[Records from a collection]
%%

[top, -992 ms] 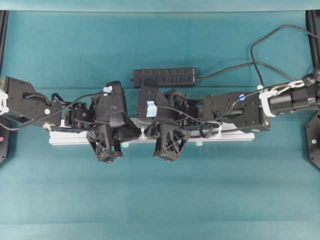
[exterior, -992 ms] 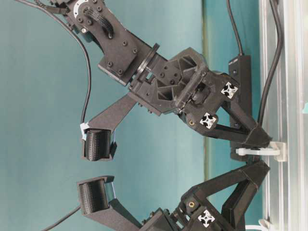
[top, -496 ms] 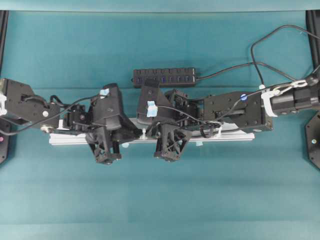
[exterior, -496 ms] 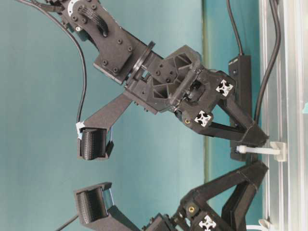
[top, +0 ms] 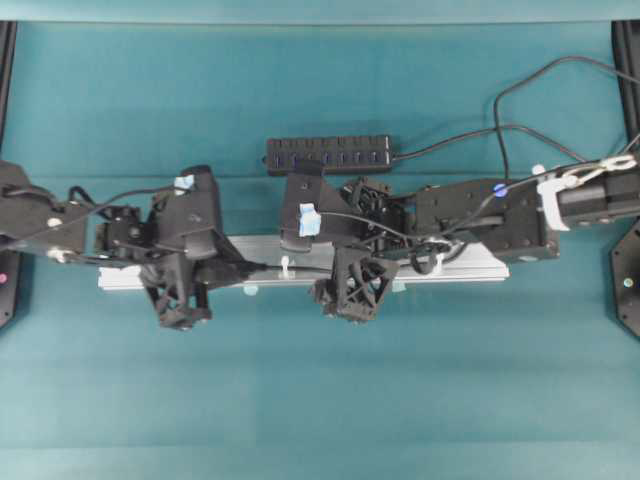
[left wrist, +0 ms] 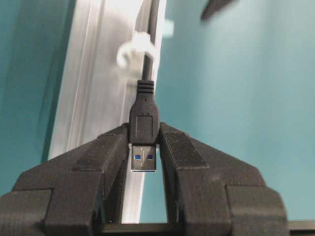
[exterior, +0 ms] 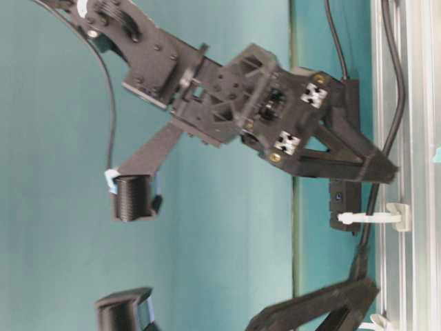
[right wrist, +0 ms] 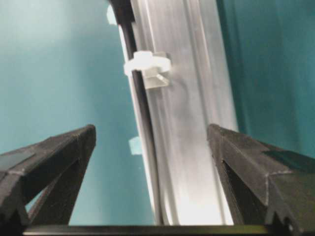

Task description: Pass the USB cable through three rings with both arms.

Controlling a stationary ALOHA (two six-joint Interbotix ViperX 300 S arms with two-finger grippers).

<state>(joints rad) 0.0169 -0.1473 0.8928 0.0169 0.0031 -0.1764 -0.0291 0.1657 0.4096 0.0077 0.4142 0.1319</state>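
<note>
My left gripper [left wrist: 144,147] is shut on the dark plug of the USB cable [left wrist: 144,123]. The metal tip shows between the fingers. From the plug the cable runs through the middle ring [left wrist: 137,46] on the silver rail [left wrist: 93,83]. In the overhead view the left gripper [top: 238,268] sits left of that ring [top: 286,267]. My right gripper [right wrist: 150,142] is open and straddles the rail [right wrist: 192,132], with the cable [right wrist: 142,113] lying loose along the rail's edge. A second ring [top: 437,262] stands under the right arm. Another ring [exterior: 377,321] shows at the table-level view's bottom edge.
A black USB hub [top: 328,153] lies on the teal cloth just behind the rail, its lead [top: 450,142] trailing to the right. Both arms crowd over the rail [top: 470,270]. Small pale-blue tape tabs [right wrist: 134,145] sit beside the rail's front edge.
The right gripper has opened and let go of the cable. The left arm has drawn left along the rail with the plug, away from the middle ring.
</note>
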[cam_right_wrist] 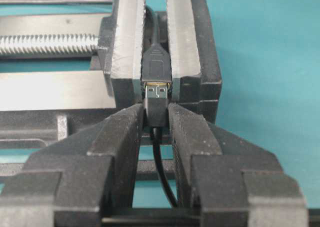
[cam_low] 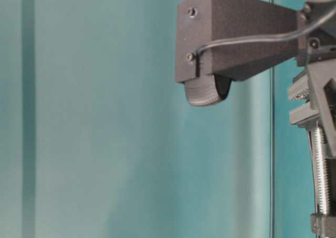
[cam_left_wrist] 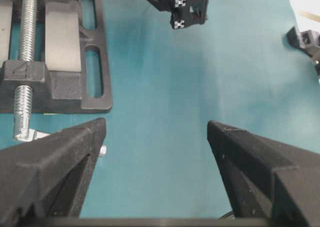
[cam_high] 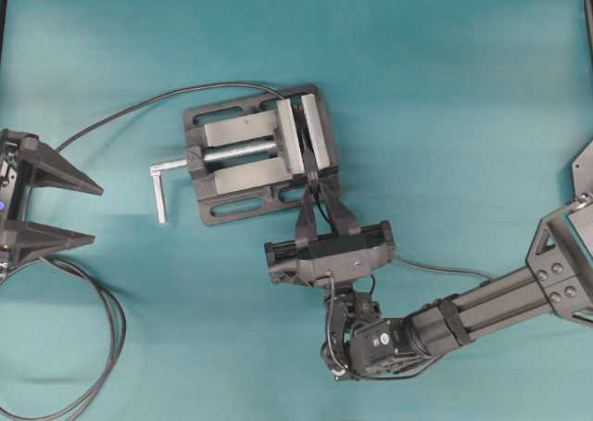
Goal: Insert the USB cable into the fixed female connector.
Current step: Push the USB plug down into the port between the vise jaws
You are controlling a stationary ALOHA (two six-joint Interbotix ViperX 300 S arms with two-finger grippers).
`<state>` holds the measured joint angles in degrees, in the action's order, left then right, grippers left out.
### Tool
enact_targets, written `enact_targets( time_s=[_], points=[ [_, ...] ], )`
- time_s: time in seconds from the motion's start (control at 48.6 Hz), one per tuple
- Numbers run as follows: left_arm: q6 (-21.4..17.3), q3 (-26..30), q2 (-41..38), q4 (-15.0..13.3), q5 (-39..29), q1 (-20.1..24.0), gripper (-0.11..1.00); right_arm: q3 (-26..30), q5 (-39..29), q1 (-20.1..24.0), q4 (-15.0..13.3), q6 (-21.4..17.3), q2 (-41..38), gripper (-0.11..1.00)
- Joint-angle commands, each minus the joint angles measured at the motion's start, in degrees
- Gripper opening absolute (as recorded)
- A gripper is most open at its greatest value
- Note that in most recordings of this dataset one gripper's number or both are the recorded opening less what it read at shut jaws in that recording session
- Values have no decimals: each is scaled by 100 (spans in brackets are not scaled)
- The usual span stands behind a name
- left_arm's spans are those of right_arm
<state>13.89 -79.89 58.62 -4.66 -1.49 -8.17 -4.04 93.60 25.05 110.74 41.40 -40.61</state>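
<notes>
In the right wrist view my right gripper (cam_right_wrist: 156,112) is shut on the small black plug of the USB cable (cam_right_wrist: 156,111), whose thin cable (cam_right_wrist: 161,162) trails back between the fingers. The plug's metal tip sits at the mouth of the fixed female connector (cam_right_wrist: 156,67), with a short stretch of metal showing. The connector is clamped between the jaws of the grey vise (cam_right_wrist: 125,42). Overhead, the right gripper (cam_high: 319,187) is at the vise's (cam_high: 232,194) near right edge. My left gripper (cam_high: 96,215) (cam_left_wrist: 156,124) stands open and empty at the far left.
The connector's long dark cable (cam_high: 102,347) leaves the vise's top, runs left and loops by the left arm. The vise's L-shaped handle (cam_high: 161,184) sticks out toward the left gripper. The USB cable (cam_high: 445,270) trails right under the right arm. Teal mat (cam_high: 445,87) covers the table.
</notes>
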Motion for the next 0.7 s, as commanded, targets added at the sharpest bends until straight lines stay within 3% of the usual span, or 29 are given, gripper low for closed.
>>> enact_targets(
  time_s=[0.0, 0.679],
  points=[
    [62, 79, -53, 9, 53, -18, 100, 18, 44, -105, -35, 0, 396, 21],
    [53, 62, -53, 9, 26, -9, 100, -308, -88, -325, -105, -18, 466, 21]
  ],
)
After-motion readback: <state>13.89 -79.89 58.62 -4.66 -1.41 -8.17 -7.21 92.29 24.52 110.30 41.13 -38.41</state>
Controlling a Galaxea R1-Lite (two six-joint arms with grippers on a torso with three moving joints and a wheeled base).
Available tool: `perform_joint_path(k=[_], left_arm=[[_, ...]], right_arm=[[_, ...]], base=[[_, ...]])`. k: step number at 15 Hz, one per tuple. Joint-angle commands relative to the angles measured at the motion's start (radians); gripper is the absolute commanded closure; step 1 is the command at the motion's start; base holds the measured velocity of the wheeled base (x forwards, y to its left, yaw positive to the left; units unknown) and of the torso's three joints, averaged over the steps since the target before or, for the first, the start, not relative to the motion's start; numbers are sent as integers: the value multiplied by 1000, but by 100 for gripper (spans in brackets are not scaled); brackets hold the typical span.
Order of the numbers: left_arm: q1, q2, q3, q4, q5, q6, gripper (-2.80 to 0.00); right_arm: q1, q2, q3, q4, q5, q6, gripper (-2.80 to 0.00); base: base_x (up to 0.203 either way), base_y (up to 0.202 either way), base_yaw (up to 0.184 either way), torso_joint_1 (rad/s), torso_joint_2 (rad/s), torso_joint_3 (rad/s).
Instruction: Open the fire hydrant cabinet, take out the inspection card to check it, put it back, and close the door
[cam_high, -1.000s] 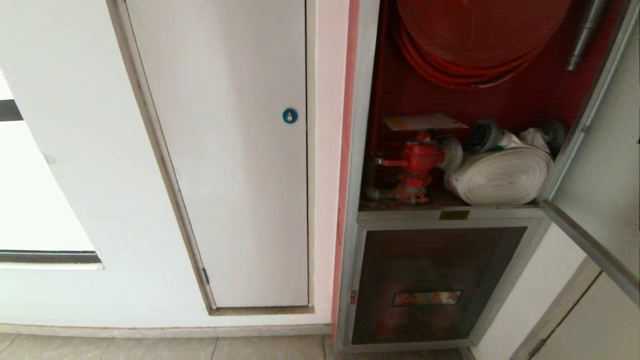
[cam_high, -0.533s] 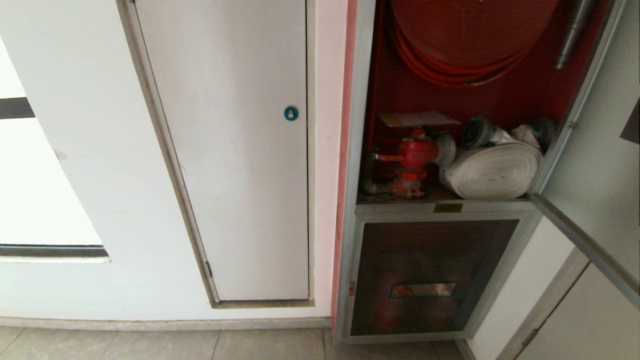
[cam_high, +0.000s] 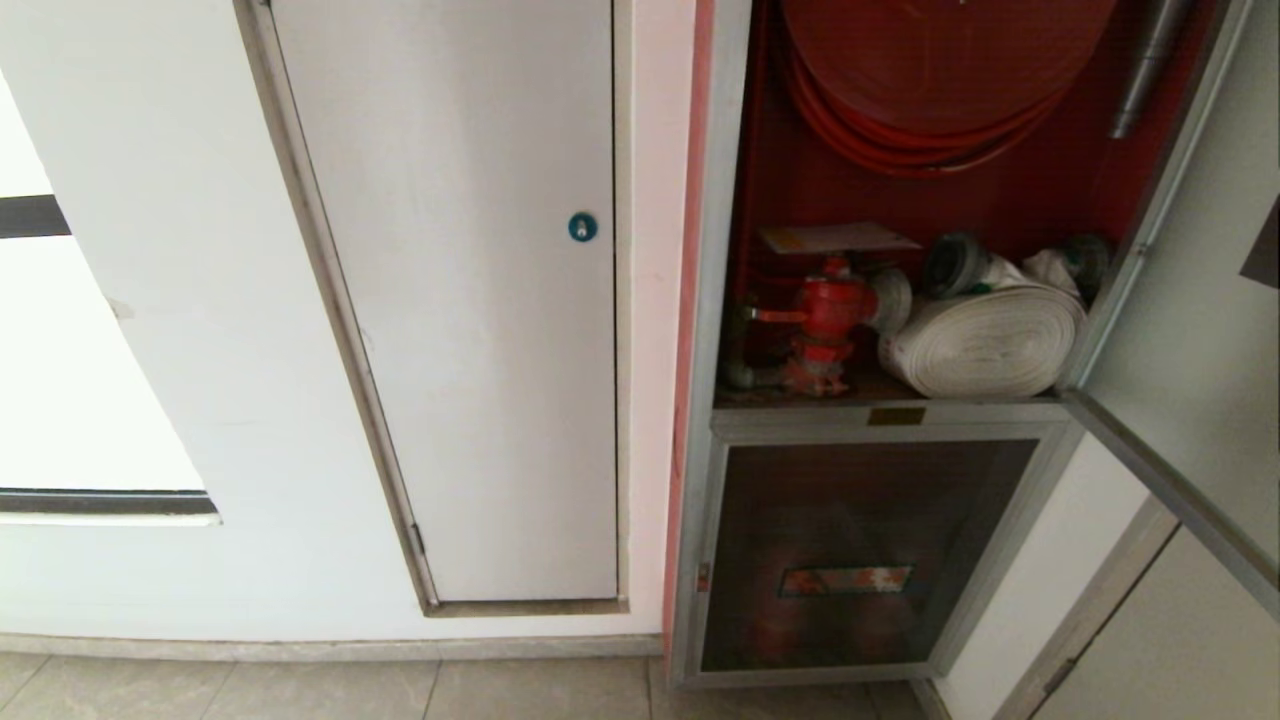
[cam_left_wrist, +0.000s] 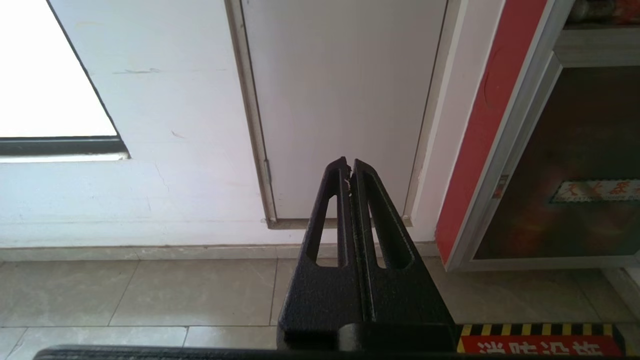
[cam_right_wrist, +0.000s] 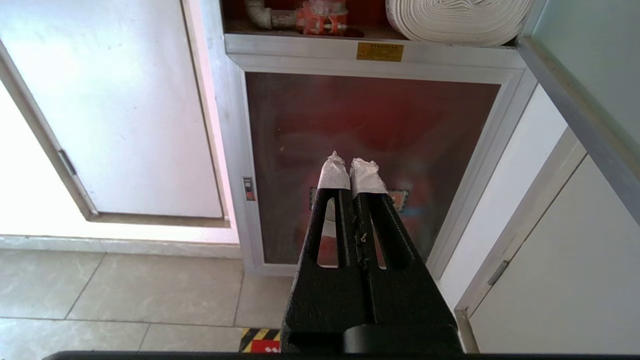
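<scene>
**Head view: card on the valve, door wide open, both grippers empty**

Head view gives me the fire hydrant cabinet (cam_high: 722, 250) with its door (cam_high: 1190, 330) swung out to my right. The inspection card (cam_high: 838, 238) lies flat on top of the red valve (cam_high: 830, 310), just left of the white rolled hose (cam_high: 985, 340) and below the red hose reel (cam_high: 940, 80), its yellow-orange end towards the cabinet's left wall.

Neither arm shows in that view. From the wrist cameras, the left gripper (cam_left_wrist: 349, 167) has its fingers pressed together, pointing at the white panel (cam_left_wrist: 345, 100) low by the floor; the right gripper (cam_right_wrist: 352, 167) is likewise closed on nothing, its taped tips facing the lower dark glass panel (cam_right_wrist: 370, 150), under the shelf.

I judge the card to be light, thin and bendy, likely slick on its face. It overhangs the valve, so I would pinch the near free edge rather than press down. A gentle grip should do; a hard squeeze could crease it, and a nudge could slide it behind the valve.
</scene>
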Motion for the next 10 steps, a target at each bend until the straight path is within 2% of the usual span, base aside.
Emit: perform_joint_path(k=[1,10], left_arm=[[0,1,0,0,1,0,0],[0,1,0,0,0,0,0]], right_arm=[[0,1,2,0,-1,-1,0],[0,1,2,0,0,-7,0]], base=[[0,0,0,0,0,0],[0,0,0,0,0,0]])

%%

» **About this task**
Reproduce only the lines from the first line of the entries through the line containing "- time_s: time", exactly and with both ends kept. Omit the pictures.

» **Response**
[top, -992 ms] 
[exterior, -992 ms] 
[top, -496 ms] 
[exterior, -496 ms] 
[top, +0 ms] 
[left wrist, +0 ms] 
[exterior, +0 ms] 
[right wrist, +0 ms] 

Task description: Pass the USB cable through three rings with both arms.

Controlling a stationary ALOHA (two six-joint Interbotix ViperX 300 S arms with two-finger grippers).

<state>(joints rad) 0.0169 -0.1473 0.8928 0.0169 0.0031 -0.1764 -0.0291 0.1657 0.4096 0.0077 0.4142 0.1319</state>
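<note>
My left gripper [left wrist: 144,147] is shut on the dark plug of the USB cable [left wrist: 144,123]. The metal tip shows between the fingers. From the plug the cable runs through the middle ring [left wrist: 137,46] on the silver rail [left wrist: 93,83]. In the overhead view the left gripper [top: 238,268] sits left of that ring [top: 286,267]. My right gripper [right wrist: 150,142] is open and straddles the rail [right wrist: 192,132], with the cable [right wrist: 142,113] lying loose along the rail's edge. A second ring [top: 437,262] stands under the right arm. Another ring [exterior: 377,321] shows at the table-level view's bottom edge.
A black USB hub [top: 328,153] lies on the teal cloth just behind the rail, its lead [top: 450,142] trailing to the right. Both arms crowd over the rail [top: 470,270]. Small pale-blue tape tabs [right wrist: 134,145] sit beside the rail's front edge.
The right gripper has opened and let go of the cable. The left arm has drawn left along the rail with the plug, away from the middle ring.
</note>
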[cam_right_wrist] 
[cam_low] 
[cam_left_wrist] 
[cam_high] 
Goal: Insert the USB cable into the fixed female connector.
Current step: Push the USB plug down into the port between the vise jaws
You are controlling a stationary ALOHA (two six-joint Interbotix ViperX 300 S arms with two-finger grippers).
`<state>` holds the measured joint angles in degrees, in the action's order, left then right, grippers left out.
### Tool
enact_targets, written `enact_targets( time_s=[_], points=[ [_, ...] ], )`
- time_s: time in seconds from the motion's start (control at 48.6 Hz), one per tuple

An answer has been given, and the exercise is complete.